C

This page outlines some of the key elements of the C language. You might also be interested in C without the ++ which introduces how C differs from C++.

1 How C became ubiquitous

In 1972, Dennis Ritchie introduced the C programming language. He wrote it as part of his work on the Unix operating system, specifically to support that work. Broadly speaking, his goal was to make a language that made common patterns in assembly programming easier to read and write without doing anything complicated. Each C construct can be converted to a few simple assembly instructions, and thus into a few simple machine instructions.

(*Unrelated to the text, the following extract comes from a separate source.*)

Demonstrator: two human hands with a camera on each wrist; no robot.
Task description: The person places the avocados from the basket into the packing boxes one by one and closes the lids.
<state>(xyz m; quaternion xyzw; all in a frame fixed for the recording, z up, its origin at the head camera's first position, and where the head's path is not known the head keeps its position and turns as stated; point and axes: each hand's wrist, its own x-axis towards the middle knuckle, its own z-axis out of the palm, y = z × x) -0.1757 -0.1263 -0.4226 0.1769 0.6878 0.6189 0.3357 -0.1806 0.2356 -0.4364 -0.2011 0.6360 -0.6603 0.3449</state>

C has become one of the most popular programming languages ever designed. Language popularity depends on many factors, but a few advantages of C that have helped it keep this position include:

2 Standard defined, implementation defined, and undefined

The C standard fully defines some aspects of the language and the compiler ecosystem.

(x[3]) is defined in the standard to mean the same thing as (*(x+3)). This will hold on all computers across all C compilers.

The C standard requires that the compiler be named cc. Most implementations also give it another name, like gcc or clang or icc, but the standard requires it to be available under the name cc.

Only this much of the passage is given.